Les scènes en sont si troublantes, en alternant entre plans fixes et une sorte de prédiction, qu’interpréter Only God Forgives comme un rêve est tout sauf une erreur. A la manière d’une imbrication d’un rêve dans une scène fixe, le personnage est par exemple assis et se voit perdre un bras par une image si soudaine qu’elle en serait subliminale. Ou encore, le fait de voir l’acteur assis puis, soudainement, installé de façon si proche avec une prostituée que l’acte sexuel est inévitable … Pour de nouveau montrer le comédien songeur et accompagné de 2 autres personnes.
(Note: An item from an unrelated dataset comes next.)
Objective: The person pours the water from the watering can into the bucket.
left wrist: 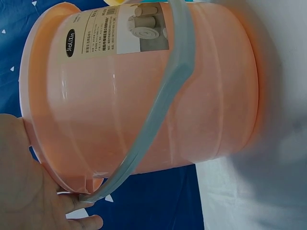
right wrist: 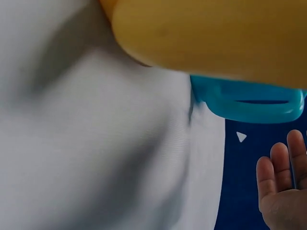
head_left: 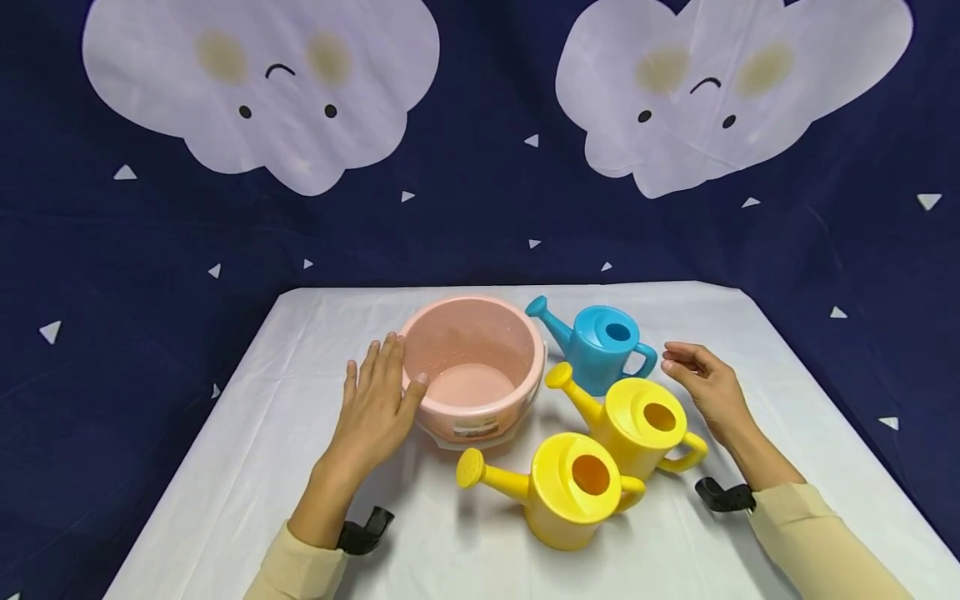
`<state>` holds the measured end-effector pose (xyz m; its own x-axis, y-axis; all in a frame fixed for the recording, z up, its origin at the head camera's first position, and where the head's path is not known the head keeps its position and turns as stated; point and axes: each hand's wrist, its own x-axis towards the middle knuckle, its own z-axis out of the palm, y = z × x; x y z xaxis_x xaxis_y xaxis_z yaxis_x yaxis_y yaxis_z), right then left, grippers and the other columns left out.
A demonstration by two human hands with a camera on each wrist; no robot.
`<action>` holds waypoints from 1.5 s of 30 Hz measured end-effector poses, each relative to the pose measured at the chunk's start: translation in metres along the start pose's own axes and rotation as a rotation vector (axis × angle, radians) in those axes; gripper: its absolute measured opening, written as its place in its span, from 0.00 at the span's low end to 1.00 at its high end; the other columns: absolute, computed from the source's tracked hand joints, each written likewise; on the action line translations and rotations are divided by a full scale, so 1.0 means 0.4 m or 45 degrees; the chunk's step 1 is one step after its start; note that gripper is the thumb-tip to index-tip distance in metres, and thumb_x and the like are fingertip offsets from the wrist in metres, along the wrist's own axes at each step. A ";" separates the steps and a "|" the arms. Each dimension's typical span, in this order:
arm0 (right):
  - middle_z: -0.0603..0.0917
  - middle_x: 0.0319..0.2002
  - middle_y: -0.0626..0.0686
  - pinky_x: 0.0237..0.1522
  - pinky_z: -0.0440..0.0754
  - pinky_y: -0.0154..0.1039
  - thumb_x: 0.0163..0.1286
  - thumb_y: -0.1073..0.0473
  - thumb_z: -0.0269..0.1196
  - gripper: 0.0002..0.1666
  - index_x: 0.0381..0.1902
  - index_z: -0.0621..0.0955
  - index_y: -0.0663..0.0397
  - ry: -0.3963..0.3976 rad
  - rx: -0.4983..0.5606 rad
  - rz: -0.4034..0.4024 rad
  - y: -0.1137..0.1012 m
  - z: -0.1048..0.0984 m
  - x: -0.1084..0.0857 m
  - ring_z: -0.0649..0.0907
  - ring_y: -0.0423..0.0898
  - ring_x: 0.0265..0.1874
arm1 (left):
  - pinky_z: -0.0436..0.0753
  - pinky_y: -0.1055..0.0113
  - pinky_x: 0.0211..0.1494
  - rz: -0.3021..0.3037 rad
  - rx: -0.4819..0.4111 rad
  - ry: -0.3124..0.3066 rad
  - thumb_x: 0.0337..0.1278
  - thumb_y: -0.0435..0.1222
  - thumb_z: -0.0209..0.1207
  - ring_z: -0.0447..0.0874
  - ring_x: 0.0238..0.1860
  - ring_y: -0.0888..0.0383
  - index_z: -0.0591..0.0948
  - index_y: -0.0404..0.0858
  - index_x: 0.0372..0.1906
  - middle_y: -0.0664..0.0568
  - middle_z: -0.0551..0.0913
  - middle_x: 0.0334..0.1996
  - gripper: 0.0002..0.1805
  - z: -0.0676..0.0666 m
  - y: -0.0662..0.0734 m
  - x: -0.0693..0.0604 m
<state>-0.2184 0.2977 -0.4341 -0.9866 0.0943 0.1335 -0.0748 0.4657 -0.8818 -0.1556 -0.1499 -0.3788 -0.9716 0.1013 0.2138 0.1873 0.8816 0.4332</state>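
My left grip [head_left: 378,408] touches the pink bucket [head_left: 474,410], fingers straight; my right grip [head_left: 708,390], loosely curled, empty, hovers near the blue watering can [head_left: 596,354].

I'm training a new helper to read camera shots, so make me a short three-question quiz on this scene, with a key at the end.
1. How many watering cans stand on the white cloth?
2. Which hand is at the pink bucket: (a) the left, (b) the right, (c) both?
3. True or false: the right hand is inside the bucket.

Key
1. Three: the front yellow watering can, the rear yellow watering can and the blue watering can.
2. (a): the left hand is at its rim.
3. False: it is beside the blue watering can's handle, holding nothing.
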 end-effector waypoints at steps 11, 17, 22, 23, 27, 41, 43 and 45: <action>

Une grande part du film est ainsi concentrée sur le complexe Œdipien du personnage donnant naissance à des scènes d’une rare singularité. Le regard sans émotion et ce thème incessant de la confrontation à la prostitution donne un autre visage à Ryan Gosling et une prestance telle que l’on peut justifier une "seconde" consécration pour cet acteur. Son regard, visiblement sans toucher à ces filles, en disent long sur sa relation aux femmes.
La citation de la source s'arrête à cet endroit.